The other link to man-made pollution is the freakishly hot weather, which is signficantly hotter than normal due to the global problem of carbon dioxide pollution increasing the atmospheric greenhouse effect. In addition to contributing to hotter temperatures via the greenhouse effect, the elevated level of carbon dioxide in the atmosphere lead to higher levels of carbonic acid in seawater, lowering its pH. This phenomenon is called "ocean acidification" and has already made the ocean 25% more acidic, on average, than it was 150 years ago. Experiments show that hotter temperatures, more acidic waters, and higher nutrient pollution levels all stress corals individually, and that their combined effects are even worse, hence the post-apocalyptic state that Florida reefs are in now.

Anyway, back to the spinning disease. My FGCU colleague Dr. Michael Parsons, who specializes in studying harmful blooms of microscopic marine algae, has strong suspicions that it's linked to a type of single-celled dinoflagellate algae called Gambierdiscus.
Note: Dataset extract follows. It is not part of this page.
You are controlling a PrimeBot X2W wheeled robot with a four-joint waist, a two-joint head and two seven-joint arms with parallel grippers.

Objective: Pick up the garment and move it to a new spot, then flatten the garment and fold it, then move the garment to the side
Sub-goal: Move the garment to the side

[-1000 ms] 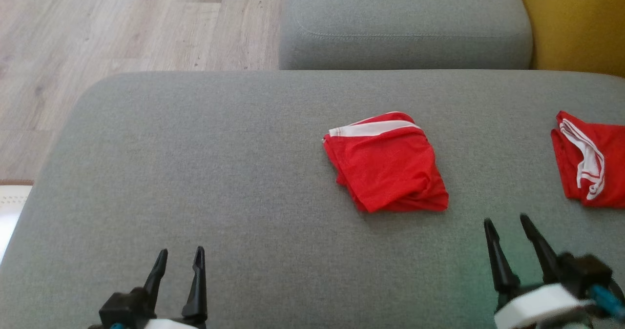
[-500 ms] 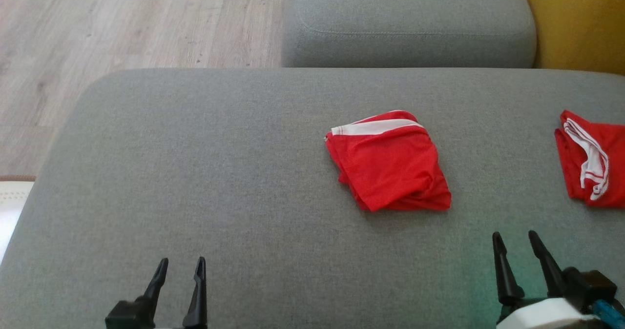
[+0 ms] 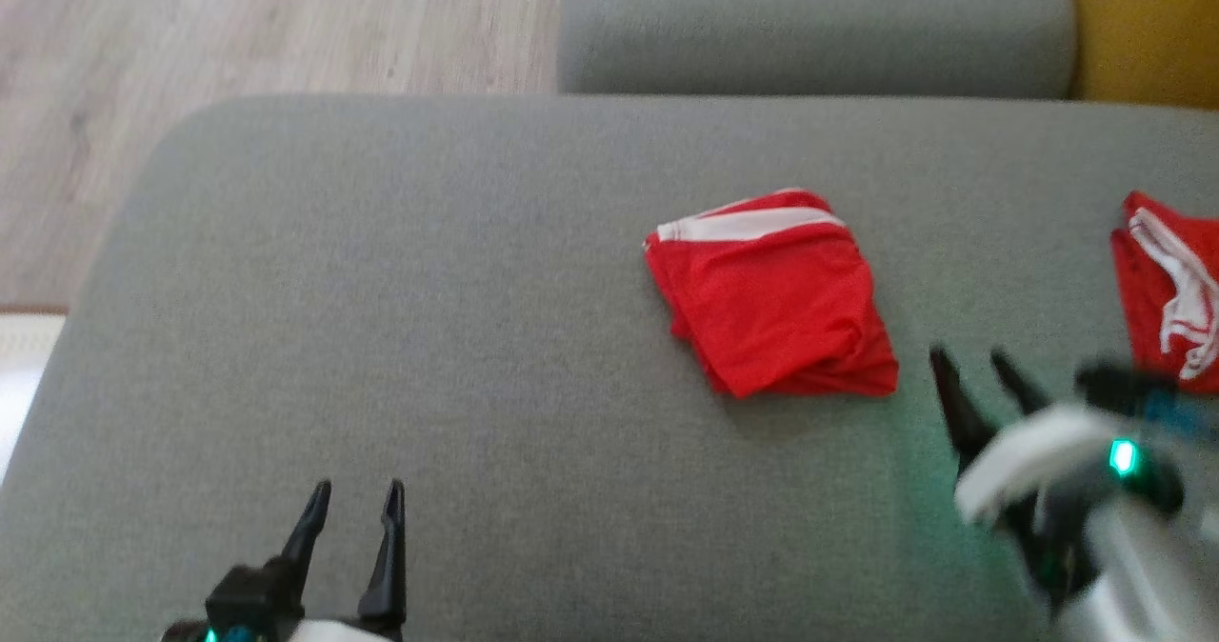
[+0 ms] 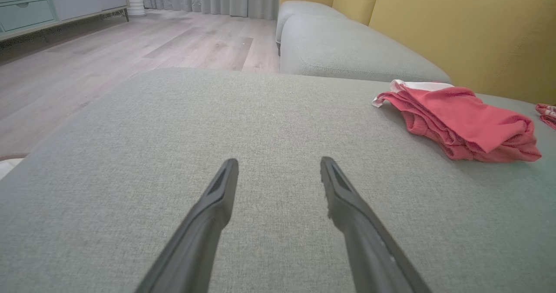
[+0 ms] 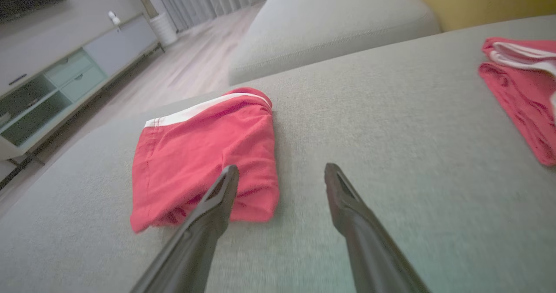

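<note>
A red garment (image 3: 776,294) with a white band lies folded on the grey cushion (image 3: 429,318), right of centre; it also shows as the garment (image 4: 460,121) in the left wrist view and the garment (image 5: 204,154) in the right wrist view. My right gripper (image 3: 971,361) hovers open just right of its near corner, with nothing between the fingers; in its own view the right gripper (image 5: 281,171) has its left fingertip over the garment's near edge. My left gripper (image 3: 354,491) stands open and empty near the front left, seen as the left gripper (image 4: 278,164) over bare cushion.
A second red and white garment (image 3: 1171,299) lies at the cushion's right edge. Another grey cushion (image 3: 809,28) sits behind, with a yellow backrest (image 3: 1143,32) to its right. Wooden floor (image 3: 238,32) lies beyond the left and far edges. A low cabinet (image 5: 65,80) stands across the room.
My right gripper has moved up and forward toward the folded garment's near right corner, still open. The head camera has shifted a little. The left gripper has barely moved.
</note>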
Unlike the Karenia brevis dinoflagellate algae that causes red tide, Gambierdiscus is benthic. Benthic means mostly found on the bottom, growing as an "epiphyte" on seagrass, seaweed, rock, etc. It attaches kind of loosely, though, so if there's a lot on the bottom you'll also find some in water samples. During this spinning disease event, Dr. Parsons has been finding Gambierdiscus at levels 10 to 50 times higher than ever seen before in the keys. Gambierdiscus makes multiple types of neurotoxic chemicals that can harm other marine life, as well as people who eat contaminated seafood. The best-known toxin that Gambierdiscus makes is "ciguatoxin," which accumulates in the marine food chain from small algae-eaters to big predator fish, and can then be passed on to people who eat the fish and develop a serious illness called "ciguatera." The weird thing in this case, though, is that Dr. Parsons and the other harmful algae researchers working in the keys have not been finding much ciguatoxin in these Gambierdiscus or in the affected fish, and there haven't been any reports of people in the keys getting ciguatera from eating the fish. (I still wouldn't recommend eating any seafood from the keys now, though.) With ciguatoxin, you'd also expect it to affect just the species in the food chain that were getting exposed via their diet, and the spinning disease seems to be affecting all species of fish- bottom feeders, plant eaters, predators, planktivores, etc. That is leading Parsons and other to suspect that the spinning disease is caused by one of the OTHER toxins that Gambierdiscus makes- maitotoxin.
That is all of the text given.